How to Overcome the Top 10 SQL Server Performance Challenges

Tudor Robins

December 1, 2020

Tags: Oracle, Technical Track

Working with consulting clients is rewarding, interesting, and challenging. In discussion with some of my colleagues, I’ve noticed the same performance challenges come up over and over again across clients with completely different hardware, industry verticals, levels of staff seniority, and more. I believe a few factors may be driving these issues including:

How easy Microsoft makes working with SQL Server;
The still-recent explosion of SQL Server as a fully mature enterprise-level product;
Misguided advice on the internet;
Or, a combination of the above.

The good news is that it's easy to avoid many of the worst performance killers. With the proper knowledge, most DBAs (database administrators) can act proactively and eliminate potential slowness by looking out for the most common issues that have plagued other people working with the product. In the interest of giving our readers succinct, practical advice I’ve collected the most common issues into the following top 10 list. Let’s get on with it, in no particular order:

1. You run an application that is mostly read activity (e.g. most OLTP) with insufficient indexes

I had a case where a client had a large table with several hundred million records and every time a specific query ran, it would paralyze the entire system. Because this particular query had to run several times per day, this was a constant headache. We got the execution plan for this query and immediately saw it was being scanned because there wasn’t a proper index for it. When we suggested adding an index, the client was very hesitant because the table was so large. They worried about the performance degradation for the “Insert,” “Delete,” “Update” activity and the increase in disk space. The truth is, if your system is already paralyzed by this situation, it’s very unlikely that adding a few milliseconds to “Insert,” “Delete,” “Update” operations is worse than letting a query run without a proper index against a large table. We showed them how their system was read-heavy and convinced them to add the missing index. Problem solved.
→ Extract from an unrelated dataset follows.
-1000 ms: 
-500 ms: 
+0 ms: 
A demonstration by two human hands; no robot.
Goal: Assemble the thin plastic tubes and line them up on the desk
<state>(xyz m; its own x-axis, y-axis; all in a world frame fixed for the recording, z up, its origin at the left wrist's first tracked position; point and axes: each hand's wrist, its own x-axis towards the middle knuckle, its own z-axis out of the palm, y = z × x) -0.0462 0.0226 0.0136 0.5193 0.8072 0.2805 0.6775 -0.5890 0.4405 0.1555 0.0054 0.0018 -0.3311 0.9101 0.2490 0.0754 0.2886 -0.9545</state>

2. You’re still running a lot of reporting directly on the operational copy of your database

You may think running OLTP queries and reporting queries on one system will save money and / or hardware, but you’ll end up with neither the OLTP nor the reporting working properly. By definition, reporting queries will usually touch many records, and by doing them in the same machine you end up backing yourself into these corners:

You lock records; interrupting and slowing your OLTP-style queries.
You end up putting NOLOCK hints everywhere and compromising the quality of your reporting.
You activate snapshot isolation, and your IO system isn't ready for the extra tempdb load.

Let’s look at your options: availability groups, log shipping or good old replication. The optimal solution depends on your budget and your reporting goals, so make sure you look into what each one can do and what you might need to compromise for each.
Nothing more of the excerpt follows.